**EXERCISE OBJECTIVE:** Copy, from the entries below, each line in which the string "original" appears.

Segment Open

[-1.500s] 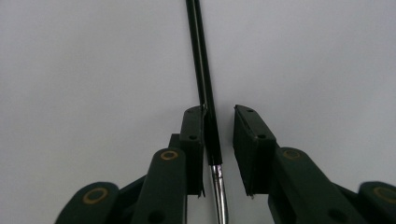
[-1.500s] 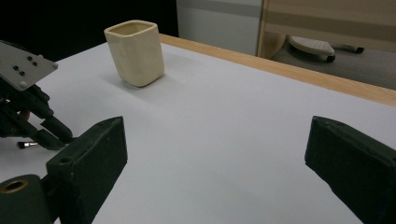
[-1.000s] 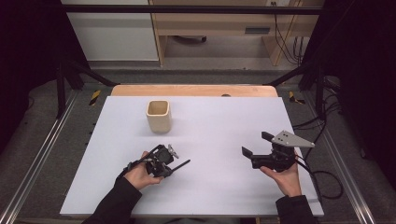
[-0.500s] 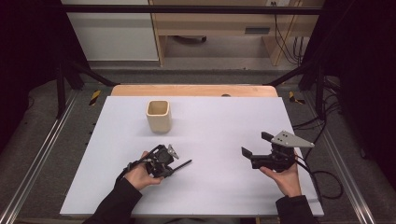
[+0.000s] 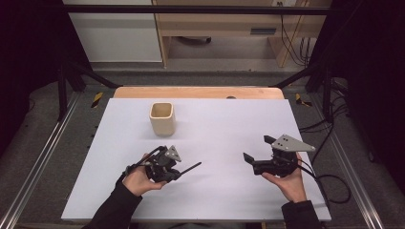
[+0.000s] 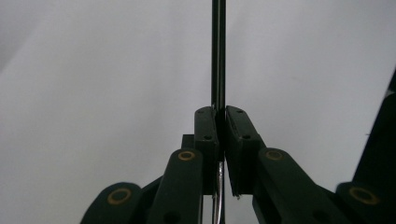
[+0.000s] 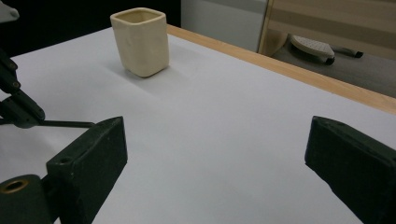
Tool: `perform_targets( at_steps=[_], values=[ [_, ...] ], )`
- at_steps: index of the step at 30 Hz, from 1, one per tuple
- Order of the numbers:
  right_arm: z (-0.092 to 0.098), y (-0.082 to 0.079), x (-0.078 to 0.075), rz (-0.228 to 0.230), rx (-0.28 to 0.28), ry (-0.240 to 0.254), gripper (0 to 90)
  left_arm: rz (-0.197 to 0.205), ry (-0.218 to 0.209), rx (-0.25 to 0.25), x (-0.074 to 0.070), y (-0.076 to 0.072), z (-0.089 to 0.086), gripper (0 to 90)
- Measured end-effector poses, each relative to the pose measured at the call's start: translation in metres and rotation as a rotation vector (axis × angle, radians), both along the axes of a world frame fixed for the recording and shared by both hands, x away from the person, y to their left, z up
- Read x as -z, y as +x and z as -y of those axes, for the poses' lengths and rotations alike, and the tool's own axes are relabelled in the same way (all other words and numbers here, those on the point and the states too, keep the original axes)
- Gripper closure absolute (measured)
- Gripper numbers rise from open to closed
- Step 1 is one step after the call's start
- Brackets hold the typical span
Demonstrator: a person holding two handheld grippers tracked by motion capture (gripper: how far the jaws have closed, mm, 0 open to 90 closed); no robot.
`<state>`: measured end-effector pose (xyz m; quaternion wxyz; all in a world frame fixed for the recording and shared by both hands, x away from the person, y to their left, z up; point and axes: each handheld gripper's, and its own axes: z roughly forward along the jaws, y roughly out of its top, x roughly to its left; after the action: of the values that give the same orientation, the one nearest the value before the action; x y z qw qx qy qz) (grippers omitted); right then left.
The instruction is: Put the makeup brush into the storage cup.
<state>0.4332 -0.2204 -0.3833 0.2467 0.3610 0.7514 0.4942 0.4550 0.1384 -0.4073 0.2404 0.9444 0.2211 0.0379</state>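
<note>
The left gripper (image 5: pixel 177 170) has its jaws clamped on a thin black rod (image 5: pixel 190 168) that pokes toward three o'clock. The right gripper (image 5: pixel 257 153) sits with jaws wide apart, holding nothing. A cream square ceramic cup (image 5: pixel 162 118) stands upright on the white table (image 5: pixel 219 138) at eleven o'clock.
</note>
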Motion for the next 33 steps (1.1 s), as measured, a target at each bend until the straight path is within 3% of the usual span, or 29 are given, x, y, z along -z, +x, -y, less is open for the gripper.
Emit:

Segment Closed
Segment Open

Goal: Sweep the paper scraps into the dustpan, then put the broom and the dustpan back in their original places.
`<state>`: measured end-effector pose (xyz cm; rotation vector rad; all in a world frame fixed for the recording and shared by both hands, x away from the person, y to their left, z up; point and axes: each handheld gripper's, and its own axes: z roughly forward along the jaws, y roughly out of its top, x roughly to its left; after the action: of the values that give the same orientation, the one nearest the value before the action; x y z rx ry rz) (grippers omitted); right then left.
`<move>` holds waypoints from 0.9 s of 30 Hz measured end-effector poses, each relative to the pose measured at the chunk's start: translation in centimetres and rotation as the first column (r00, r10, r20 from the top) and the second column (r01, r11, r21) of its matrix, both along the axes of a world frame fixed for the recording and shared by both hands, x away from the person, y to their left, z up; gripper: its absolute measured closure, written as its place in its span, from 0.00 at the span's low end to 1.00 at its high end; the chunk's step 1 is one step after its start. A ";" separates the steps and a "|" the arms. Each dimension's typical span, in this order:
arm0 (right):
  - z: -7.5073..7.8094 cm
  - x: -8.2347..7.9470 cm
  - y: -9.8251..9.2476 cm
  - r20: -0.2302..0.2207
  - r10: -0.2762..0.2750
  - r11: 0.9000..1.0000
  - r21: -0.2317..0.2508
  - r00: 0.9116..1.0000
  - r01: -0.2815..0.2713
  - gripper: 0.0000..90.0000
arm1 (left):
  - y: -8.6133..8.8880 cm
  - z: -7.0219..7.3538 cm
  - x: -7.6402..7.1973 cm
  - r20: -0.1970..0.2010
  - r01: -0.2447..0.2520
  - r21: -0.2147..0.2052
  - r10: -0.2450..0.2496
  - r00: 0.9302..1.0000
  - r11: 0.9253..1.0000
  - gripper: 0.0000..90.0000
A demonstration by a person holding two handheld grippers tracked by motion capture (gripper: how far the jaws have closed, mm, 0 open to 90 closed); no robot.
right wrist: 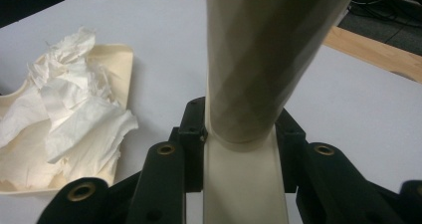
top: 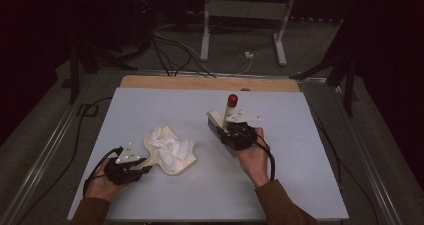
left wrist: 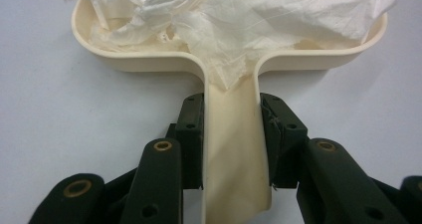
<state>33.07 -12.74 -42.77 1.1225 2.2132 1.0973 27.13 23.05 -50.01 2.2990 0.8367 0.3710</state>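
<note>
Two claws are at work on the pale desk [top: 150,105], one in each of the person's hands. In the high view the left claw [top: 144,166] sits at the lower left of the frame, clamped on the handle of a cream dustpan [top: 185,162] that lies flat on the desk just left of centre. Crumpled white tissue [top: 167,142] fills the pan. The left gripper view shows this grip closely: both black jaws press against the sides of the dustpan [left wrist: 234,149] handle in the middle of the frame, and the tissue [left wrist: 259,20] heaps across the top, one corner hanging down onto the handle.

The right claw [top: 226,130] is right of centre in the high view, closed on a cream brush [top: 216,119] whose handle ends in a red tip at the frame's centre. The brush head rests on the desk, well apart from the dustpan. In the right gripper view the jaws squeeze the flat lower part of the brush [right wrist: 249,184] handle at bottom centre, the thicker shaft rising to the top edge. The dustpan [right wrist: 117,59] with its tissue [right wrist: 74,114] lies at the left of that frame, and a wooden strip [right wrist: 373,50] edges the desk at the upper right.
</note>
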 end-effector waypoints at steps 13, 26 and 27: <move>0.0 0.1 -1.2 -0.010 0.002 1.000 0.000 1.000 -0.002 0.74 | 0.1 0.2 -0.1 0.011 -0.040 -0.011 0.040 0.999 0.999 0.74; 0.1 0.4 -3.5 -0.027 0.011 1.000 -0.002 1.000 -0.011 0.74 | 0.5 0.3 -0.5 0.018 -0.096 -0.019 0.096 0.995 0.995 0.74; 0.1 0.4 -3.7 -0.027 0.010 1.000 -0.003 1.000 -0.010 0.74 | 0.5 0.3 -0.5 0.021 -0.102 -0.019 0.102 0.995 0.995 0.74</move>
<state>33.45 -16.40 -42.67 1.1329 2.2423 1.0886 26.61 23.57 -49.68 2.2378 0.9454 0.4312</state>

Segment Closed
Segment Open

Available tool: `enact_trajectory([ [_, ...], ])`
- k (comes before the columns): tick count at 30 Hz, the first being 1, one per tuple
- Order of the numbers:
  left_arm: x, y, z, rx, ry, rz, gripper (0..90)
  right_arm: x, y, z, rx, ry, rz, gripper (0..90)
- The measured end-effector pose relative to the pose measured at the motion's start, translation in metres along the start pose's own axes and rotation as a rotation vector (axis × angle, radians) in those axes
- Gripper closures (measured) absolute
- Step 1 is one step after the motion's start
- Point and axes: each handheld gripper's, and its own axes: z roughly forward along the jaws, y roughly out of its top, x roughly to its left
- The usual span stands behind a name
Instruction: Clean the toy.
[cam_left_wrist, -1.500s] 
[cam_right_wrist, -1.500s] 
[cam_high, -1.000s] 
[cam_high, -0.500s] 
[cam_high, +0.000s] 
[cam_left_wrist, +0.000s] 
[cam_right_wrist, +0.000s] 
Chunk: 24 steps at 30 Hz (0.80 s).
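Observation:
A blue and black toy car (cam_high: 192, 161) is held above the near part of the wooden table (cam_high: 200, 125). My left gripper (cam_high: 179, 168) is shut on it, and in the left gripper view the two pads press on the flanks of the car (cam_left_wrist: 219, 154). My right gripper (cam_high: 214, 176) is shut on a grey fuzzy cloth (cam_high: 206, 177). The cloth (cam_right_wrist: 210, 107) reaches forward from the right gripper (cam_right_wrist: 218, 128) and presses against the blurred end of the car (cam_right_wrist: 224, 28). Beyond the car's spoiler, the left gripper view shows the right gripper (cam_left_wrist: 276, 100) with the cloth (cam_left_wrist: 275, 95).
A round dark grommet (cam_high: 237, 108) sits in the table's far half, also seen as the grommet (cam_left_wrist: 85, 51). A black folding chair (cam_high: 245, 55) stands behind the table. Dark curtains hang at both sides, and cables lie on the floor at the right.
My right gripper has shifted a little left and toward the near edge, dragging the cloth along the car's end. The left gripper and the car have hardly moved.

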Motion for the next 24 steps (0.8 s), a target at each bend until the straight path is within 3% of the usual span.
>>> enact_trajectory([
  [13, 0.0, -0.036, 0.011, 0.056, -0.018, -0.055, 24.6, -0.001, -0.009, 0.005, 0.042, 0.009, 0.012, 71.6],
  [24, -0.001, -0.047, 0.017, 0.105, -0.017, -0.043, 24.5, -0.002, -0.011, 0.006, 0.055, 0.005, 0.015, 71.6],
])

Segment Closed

**ANSWER FOR THE TASK:**
- Read x as -z, y as +x and z as -y of those axes, for the poses' lengths and rotations alike, and the tool's own axes are relabelled in the same way (all other words and numbers here, those on the point and the states too, keep the original axes)
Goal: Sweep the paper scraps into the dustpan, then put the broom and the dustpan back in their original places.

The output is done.